赵恩泽一脚踢在他肩膀,几乎是赏赐般的痛感,裴知意连忙轻车熟路地握住他脚踝,用脸颊蹭了蹭靴面,赵恩泽见状满意了几分。
“今日收到了几条帕子?看来是边疆大吏送的胡姬还不够让小鸮收心。”
听弦音而知雅意,裴知意几乎立马懂了他的意思,这位皇帝正需要顺着毛捋,又觉得好笑,这么多年不见,他第一句竟然是这个。
裴知意又不敢笑了,他知道赵恩泽什么脾气,平时不显山露水的,别招翻了他。只将脸庞依偎在他小腿旁边,细细解释起来。
“那几个胡姬惯例是回绝了的,只是还是得跟阿兄说一声,帕子也是一概不收,我可仗着武功好都避过去了,陛下要闻闻我身上有没有脂粉味么?”
赵恩泽正觉刚刚他说这番话难免有拈酸吃醋之嫌,说完就立即后悔了,只是裴知意的回法更不像样,又是阿兄又是陛下,这不正调侃他么?正要回脚再踢,裴知意举手讨饶,脸上是止不住的笑意吟吟。
他让赵恩泽想起来底下人呈上来的蜜瓜,甜蜜,又不长久,在边境到京中,这样长远的运输,裴知意与甜瓜都是一样的,一路上再怎么磕碰,都是为了进贡给同一个人。
赵恩泽在他进宫前本焦心如焚,见了人反而不着急了,见到他能跑能跳,未曾缺件,刚进门时一身肃杀之气,可见战场养英雄,气势上就比那时高了一截。只是还是那样不争气,马背上打了多少江山,一路驰骋,尸山血海,见了赵恩泽,好像又是那个因为想娘亲而深夜钻进赵恩泽寝殿的小儿了。
这下他又柔软了起来,裴知意是不变的,又忍不住逗他,让他坐到自己旁边。他俩身高是一般高,窝在一处总是伸展不开,又才刚见面,不知如何说话,不知该如何跟对方表述千言万语。

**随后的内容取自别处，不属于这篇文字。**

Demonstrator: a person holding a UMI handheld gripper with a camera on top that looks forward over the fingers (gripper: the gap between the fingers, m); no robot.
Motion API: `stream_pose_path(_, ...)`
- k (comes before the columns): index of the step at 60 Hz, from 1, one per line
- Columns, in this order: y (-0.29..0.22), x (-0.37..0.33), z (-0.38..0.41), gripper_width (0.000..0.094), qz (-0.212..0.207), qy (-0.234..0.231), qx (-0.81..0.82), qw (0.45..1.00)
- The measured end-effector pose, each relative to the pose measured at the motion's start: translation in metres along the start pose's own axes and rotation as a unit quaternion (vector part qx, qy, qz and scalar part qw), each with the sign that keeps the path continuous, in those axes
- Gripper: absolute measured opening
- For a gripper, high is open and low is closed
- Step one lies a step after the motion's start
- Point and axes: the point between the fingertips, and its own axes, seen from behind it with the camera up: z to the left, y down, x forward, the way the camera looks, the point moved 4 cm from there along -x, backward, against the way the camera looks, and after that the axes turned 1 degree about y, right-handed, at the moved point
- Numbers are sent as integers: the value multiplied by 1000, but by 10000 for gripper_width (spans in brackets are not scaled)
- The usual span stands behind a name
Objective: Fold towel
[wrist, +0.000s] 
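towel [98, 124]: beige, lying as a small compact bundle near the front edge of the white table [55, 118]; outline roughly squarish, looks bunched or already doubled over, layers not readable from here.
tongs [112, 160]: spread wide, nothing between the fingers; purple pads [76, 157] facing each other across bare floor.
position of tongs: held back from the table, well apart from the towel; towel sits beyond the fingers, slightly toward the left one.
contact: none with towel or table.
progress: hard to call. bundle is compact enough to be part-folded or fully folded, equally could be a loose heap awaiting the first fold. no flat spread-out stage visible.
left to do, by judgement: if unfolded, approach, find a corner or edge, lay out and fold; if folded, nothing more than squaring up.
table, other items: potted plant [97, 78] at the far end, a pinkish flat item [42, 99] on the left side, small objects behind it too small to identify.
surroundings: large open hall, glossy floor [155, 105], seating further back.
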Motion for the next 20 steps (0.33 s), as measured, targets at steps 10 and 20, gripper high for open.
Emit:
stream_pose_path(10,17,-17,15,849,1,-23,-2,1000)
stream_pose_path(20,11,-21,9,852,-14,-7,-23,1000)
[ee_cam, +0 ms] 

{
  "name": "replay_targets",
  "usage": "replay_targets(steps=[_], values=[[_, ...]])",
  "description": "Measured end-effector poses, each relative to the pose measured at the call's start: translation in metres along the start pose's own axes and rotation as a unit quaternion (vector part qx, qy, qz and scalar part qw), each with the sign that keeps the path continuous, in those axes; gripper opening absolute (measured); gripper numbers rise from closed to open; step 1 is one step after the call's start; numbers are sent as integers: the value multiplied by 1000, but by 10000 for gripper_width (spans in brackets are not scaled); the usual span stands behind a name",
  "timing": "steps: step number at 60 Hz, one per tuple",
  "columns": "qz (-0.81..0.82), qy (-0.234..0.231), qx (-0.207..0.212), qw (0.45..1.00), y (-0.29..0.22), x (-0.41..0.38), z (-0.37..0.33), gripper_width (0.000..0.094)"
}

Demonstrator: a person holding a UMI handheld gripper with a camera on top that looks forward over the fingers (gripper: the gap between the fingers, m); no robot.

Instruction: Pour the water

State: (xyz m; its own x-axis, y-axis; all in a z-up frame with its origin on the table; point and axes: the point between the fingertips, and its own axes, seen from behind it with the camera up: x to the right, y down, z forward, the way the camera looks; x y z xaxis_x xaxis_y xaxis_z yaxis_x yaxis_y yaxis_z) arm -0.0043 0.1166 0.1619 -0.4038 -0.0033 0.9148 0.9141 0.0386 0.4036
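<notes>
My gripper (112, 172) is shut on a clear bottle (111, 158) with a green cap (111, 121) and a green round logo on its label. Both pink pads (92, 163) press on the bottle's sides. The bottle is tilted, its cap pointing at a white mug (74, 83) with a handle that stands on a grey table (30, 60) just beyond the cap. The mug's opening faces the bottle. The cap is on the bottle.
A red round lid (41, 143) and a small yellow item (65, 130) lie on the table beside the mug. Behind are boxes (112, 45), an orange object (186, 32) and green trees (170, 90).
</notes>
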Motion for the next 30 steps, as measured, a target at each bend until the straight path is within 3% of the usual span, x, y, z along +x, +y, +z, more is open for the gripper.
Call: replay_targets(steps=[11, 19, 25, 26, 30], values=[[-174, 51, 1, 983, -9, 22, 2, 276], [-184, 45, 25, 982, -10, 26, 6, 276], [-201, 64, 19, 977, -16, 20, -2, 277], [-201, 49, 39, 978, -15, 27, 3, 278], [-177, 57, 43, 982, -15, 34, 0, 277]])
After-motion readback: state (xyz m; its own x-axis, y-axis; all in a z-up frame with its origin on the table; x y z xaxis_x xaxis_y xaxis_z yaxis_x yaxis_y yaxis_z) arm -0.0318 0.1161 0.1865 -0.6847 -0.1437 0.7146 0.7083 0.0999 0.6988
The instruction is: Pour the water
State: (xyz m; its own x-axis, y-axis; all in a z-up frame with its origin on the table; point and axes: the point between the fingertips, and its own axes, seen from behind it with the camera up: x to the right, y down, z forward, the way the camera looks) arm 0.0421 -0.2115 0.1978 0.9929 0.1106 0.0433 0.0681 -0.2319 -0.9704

不知这样依偎了多久,庆功宴的焰火已飞至大殿正上方,两人这才慢悠悠地起身。裴知意半跪在地上伺候赵恩泽的衣袍,先是把衣摆捋平,又是把腰带弄散再系好,总之是迟迟不肯去。
赵恩泽看着他耍小花招是止不住地心软,这就是他的小鸮,在冰原上照样翻飞的鸟,自己养大又不得不放他一程自由的弟弟。于是他垂手摸了摸裴知意的头顶,裴知意在他手底下微微一颤,抬起脸来将脸颊放进他的掌心。